**Task details:**
Where does "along" appear in the data? Return each line that holds it.

(Beginning of Supplied material)

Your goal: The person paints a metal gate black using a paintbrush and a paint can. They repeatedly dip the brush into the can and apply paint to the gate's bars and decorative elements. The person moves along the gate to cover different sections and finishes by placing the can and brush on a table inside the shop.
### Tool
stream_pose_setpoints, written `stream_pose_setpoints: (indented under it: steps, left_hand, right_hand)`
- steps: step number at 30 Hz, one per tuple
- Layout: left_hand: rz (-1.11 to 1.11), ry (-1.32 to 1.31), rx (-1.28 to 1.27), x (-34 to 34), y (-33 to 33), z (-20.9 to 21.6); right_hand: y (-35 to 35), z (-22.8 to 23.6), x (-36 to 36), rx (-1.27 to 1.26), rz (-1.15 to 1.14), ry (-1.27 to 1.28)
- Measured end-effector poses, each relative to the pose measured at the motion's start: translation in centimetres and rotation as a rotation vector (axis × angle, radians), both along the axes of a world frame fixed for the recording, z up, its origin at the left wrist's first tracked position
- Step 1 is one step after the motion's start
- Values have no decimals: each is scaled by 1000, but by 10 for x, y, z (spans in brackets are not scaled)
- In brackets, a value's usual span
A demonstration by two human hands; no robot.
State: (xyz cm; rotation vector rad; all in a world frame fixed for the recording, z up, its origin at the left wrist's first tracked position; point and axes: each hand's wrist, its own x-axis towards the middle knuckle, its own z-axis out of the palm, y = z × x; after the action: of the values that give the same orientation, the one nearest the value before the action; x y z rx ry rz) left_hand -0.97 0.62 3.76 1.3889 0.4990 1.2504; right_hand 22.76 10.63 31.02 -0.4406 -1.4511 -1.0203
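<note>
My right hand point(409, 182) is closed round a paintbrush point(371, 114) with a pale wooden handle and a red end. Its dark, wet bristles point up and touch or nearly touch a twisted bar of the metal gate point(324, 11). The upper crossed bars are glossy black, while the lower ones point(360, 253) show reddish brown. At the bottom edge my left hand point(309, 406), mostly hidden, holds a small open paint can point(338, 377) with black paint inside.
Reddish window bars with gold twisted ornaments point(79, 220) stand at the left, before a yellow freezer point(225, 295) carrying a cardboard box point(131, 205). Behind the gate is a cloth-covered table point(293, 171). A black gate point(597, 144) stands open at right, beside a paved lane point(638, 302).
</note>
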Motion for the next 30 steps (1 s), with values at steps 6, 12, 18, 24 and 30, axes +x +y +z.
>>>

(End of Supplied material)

**Result of the task:**
Your goal: The person paints a metal gate black using a paintbrush and a paint can. They repeatedly dip the brush into the can and apply paint to the gate's bars and decorative elements. The person moves along the gate to cover different sections and finishes by placing the can and brush on a table inside the shop.
- Measured end-effector poses, each relative to the pose measured at the motion's start: translation in centimetres and rotation as a rotation vector (axis × angle, radians), both along the axes of a world frame fixed for the recording, z up, its origin at the left wrist's first tracked position

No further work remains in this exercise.